DeSantis is gutting Florida public education. The New York Times wants to talk about his 'brand'

Florida Gov. Ron DeSantis is working to strip his state’s education system of anything that doesn’t reflect his own white, straight, Christian conservative mindset. One move after another, he is targeting academic freedom, teaching about the history of race and racism in the United States, acknowledgement by schools of the existence of LGBTQ people, and books. Here’s how the media is treating this effort to make a state’s public schools explicitly white supremacist, anti-LGBTQ institutions: "DeSantis Takes On the Education Establishment, and Builds His Brand," The New York Times headline reads.

Yes, threatening the well being of children because of their identities and banning the teaching of whole swaths of history and literature is “taking on the education establishment.” But of course it’s really the “building his brand” part that the Times cares about, because what matters to them is any given Republican’s standing in the 2024 presidential primary. They may offer a partial report of what DeSantis is doing to education in Florida, but their assessment of why it matters is tied to DeSantis’ political future, not to the education being offered to Florida students or the working conditions of Florida educators.

RELATED STORY: From 'critical race theory' to 'grooming,' the real Republican agenda is ending public education

So what, really, is DeSantis establishing as “his brand”? 

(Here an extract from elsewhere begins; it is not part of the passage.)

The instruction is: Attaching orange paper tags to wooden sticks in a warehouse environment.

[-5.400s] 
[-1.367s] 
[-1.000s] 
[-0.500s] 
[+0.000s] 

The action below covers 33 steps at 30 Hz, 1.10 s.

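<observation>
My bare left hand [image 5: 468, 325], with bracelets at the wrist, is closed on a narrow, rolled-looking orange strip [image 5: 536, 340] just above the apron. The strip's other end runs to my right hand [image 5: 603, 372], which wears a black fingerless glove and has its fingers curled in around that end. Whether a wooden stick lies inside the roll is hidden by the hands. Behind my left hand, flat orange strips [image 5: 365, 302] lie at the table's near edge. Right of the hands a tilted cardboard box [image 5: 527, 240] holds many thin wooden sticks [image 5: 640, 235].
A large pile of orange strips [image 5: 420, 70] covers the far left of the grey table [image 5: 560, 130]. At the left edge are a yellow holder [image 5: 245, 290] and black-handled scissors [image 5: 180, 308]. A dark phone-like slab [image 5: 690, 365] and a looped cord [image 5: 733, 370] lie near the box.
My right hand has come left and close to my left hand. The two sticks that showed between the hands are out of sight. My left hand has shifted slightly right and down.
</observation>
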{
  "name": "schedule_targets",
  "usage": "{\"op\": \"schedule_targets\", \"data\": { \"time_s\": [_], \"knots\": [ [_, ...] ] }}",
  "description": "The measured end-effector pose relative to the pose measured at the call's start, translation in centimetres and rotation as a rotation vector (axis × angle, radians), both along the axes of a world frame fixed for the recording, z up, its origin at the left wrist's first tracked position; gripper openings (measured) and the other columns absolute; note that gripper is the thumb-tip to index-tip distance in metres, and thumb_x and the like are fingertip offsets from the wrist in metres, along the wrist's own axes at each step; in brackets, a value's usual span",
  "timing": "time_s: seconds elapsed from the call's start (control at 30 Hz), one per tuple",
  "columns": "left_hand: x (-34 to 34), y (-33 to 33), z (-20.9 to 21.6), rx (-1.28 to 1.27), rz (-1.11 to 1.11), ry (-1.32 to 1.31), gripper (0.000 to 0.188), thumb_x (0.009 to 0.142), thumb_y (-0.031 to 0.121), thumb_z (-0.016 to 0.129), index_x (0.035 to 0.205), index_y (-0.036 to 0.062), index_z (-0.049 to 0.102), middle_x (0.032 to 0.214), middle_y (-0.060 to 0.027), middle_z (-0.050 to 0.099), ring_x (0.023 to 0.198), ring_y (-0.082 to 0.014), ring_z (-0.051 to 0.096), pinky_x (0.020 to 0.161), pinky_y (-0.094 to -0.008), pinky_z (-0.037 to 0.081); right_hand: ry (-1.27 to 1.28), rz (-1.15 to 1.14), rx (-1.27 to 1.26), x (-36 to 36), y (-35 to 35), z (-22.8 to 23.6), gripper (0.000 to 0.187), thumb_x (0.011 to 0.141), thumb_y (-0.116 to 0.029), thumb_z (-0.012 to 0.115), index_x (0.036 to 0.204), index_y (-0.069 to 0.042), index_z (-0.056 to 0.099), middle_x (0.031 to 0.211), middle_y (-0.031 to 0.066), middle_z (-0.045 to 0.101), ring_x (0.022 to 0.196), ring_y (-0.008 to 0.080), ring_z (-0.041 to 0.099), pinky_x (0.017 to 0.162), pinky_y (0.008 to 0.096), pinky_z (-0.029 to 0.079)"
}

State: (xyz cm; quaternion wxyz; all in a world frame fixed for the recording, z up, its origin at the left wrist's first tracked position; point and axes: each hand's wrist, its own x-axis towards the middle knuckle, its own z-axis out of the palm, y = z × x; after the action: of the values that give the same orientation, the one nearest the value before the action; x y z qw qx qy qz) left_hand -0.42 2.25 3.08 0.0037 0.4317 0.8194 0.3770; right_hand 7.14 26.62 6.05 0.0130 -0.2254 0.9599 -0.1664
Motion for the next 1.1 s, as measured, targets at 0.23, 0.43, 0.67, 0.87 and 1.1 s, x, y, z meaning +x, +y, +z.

His big new move is the hostile takeover of the New College of Florida, a small liberal arts college known for being the most liberal public higher education institution in the state. DeSantis installed six new members of the board of trustees, including Christopher Rufo, the right-wing think-tanker whose attacks on public education have included being the architect of the campaign against “critical race theory” (teaching about race) in schools and a leader in using “grooming” to describe any acknowledgement that LGBTQ people exist and have rights. In a speech last year on “Laying Siege to the Institutions,” Rufo argued, “To get to universal school choice, you really need to operate from a premise of universal public school distrust.” In other words, his explicit mission is to undermine public faith in public education—and he’s now on the board of a public college.

DeSantis also added the superintendent of a religious charter school to the New College board of trustees, along with a dean from Hillsdale College, a private Christian school. If the intention to transform a public higher education institution into a religious college isn’t clear enough, DeSantis’ chief of staff made it explicit in a statement, saying, “It is our hope that New College of Florida will become Florida’s classical college, more along the lines of a Hillsdale of the South.”

DeSantis claims that currently, Florida’s colleges and universities “impose ideological conformity to try to provoke political activism” and are “hostile to academic freedom,” which he’s trying to change. By putting in slates of right-wing activists and Christian school administrators and making it easier for those people to fire teachers who disagree with them. The words “impose ideological conformity” are apt, but only because that is exactly what DeSantis is trying to do.

The new DeSantis-appointed board moved quickly to remove Patricia Okker as the college president.

“It seems many of the students that come here have determined that they don’t necessarily fit into other schools,” the parent of a transgender student at New College told the Times. “They embrace their differences and exhibit incredible bravery in staking a path forward. They thrive, they blossom, they go out into the world for the betterment of society. This is well documented. Why would you take this away from us?”

Another of the new DeSantis trustees suggests an answer. “DeSantis’s most recent appointee, Ryan Anderson, is the president of a conservative think-tank and author of a book that was so transphobic that Amazon pulled it from its inventory,” Jen Cousins and Jordan Zakarin report. “That’s no problem for DeSantis, though, because Anderson’s work fits his objective worldview.”

This is real harm that DeSantis is doing, and he’s nakedly doing it for political advantage. This is not taking on an establishment. It’s attempting to impose Christianity and white supremacy on public schools. And yes, DeSantis is doing it for political advantage, but that doesn’t mean that the real story here is whether it’s going to work on that front. The damage he’s doing is the story. The harm to students—not just the trans kids or the Black kids, either, but also the white kids whose education is being stunted and who are being taught that they deserve protection from even the most passing discomfort—is devastating. In addition to those students, there are teachers and professors whose jobs are being threatened because they don’t fit the demands for ideological conformity from a governor opposed to academic freedom.

These are the things the media should be talking about. It’s not enough to acknowledge that they, like most of DeSantis’ high-profile recent actions, are intended to position him for 2024. And if it works to position him for 2024, the harm involved is still the important thing to cover, along with serious coverage of what it means that this kind of bigotry and opposition to freedom is appealing to one party’s base voters. Not five Trump DeSantis voters in a diner somewhere offering up shallow quotes while their deeper motivations go unchallenged. Actual interrogation of what’s going on here and the permission structures politicians like DeSantis are setting up to not just normalize but valorize racism and homophobia. If this is the “brand” a politician builds to succeed in a Republican primary, what does that tell us about his party? That’s not a question The New York Times is interested in even admitting could be asked.